By Dave Andrusko
What is Claire Donnelly talking about in her first paragraph?
Lauren Overman has a suggested shopping list… [that] includes: a heating pad, a journal, aromatherapy oils – things that could bring them some physical or emotional comfort after the procedure.
The missing words are “Lauren Overman has a suggested shopping list for her clients preparing to get an abortion.”
Overman “is an abortion doula.”
Here’s a quick explanation for those who may not know what an abortion doula is.
It’s women who counsel/console/comfort/transport mothers who are aborting their children. Like everything abortion touches, the work of an abortion doula corrupts what a birth doula traditionally does: assist a woman during childbirth.
But to Donnelly, abortion doulas are nothing short of heroic figures. Lauren Overman is a particularly appealing character to Donnelly because while “other abortion doulas charge between $200 and $800,” Overman “makes her services available either for free or on a sliding scale to abortion patients.”
There are “around 40 practicing abortion doulas in North Carolina, according to an estimate from local abortion rights groups — a number that could soon grow,” Donnelly writes. “North Carolina groups that train doulas say they’ve seen an uptick in people wanting to become abortion doulas in the months since Roe v. Wade was overturned.”
Donnelly explains the range of “service” abortion doulas offer:
Going to the clinic, and holding a patient’s hand during the procedure, are among the services that abortions doulas can offer, but some clinics don’t allow a support person in the room. That forces doulas like Overman to find other ways to be supportive, like sitting down with the person afterward, to listen, share a meal or just watch TV together.

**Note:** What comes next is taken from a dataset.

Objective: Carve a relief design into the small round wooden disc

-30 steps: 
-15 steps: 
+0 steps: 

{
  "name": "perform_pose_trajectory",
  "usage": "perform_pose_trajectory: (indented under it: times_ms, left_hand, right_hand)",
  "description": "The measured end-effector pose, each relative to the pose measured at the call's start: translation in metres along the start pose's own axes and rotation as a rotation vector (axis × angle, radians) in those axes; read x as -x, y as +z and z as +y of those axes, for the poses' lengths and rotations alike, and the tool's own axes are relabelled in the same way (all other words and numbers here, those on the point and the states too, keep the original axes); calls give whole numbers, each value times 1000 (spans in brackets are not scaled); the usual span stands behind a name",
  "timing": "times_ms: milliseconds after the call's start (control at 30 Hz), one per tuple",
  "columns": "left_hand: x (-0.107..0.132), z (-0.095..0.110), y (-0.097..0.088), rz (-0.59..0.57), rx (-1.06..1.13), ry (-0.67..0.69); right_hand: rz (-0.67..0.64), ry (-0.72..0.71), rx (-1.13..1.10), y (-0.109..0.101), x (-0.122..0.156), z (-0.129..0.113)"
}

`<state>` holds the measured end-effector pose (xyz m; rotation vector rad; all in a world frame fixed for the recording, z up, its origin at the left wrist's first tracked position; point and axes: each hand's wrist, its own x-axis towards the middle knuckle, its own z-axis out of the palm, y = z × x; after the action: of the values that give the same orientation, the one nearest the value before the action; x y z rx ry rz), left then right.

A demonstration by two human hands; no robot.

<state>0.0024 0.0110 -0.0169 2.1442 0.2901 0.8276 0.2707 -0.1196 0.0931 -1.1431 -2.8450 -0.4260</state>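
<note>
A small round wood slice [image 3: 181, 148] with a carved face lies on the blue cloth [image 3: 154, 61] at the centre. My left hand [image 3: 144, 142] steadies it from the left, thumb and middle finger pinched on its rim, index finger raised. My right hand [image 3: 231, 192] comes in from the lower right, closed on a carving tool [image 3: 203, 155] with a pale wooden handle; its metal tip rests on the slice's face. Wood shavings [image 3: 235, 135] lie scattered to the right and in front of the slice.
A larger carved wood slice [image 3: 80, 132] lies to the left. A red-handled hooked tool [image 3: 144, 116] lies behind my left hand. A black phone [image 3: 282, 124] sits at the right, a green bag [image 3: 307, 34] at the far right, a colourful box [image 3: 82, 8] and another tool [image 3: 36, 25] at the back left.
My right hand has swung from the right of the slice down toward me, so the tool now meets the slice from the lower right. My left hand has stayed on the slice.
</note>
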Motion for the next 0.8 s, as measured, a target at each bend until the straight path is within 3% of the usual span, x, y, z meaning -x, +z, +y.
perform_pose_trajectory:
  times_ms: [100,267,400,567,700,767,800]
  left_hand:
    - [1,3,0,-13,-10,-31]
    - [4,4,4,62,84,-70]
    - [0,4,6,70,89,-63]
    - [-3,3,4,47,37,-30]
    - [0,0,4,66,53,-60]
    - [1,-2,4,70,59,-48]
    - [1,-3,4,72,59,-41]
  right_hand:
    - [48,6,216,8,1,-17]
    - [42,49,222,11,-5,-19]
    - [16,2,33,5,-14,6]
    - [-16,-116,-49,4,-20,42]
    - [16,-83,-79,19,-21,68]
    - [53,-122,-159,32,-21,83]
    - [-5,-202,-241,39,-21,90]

“(It’s) holding space — being there so that they can bring something up if they want to talk about it. But also there are no expectations that you have to talk about it if you don’t want to,” Overman says.
Overman also uses Zoom to consult with people across the country, including in states where abortion is restricted or banned. She can help them locate the closest clinics or find transportation and lodging if they’re traveling a long distance.
Of course there is not a syllable about whom it is that Donnelly is helping to eliminate: the unborn child. That would get in the way of the narrative which stresses how selfless Donnelly is.
The unspoken objective of stories like this is to “normalize” what women like Donnelly do–to make a direct equivalency between what she is assisting and what a birth doula does. (“She has worked as a professional birth doula for many years.” Seamless transition from life to death.) And, naturally, to tell women that aborting their child is best for everyone, with the possible exception of the about-to-be dead child.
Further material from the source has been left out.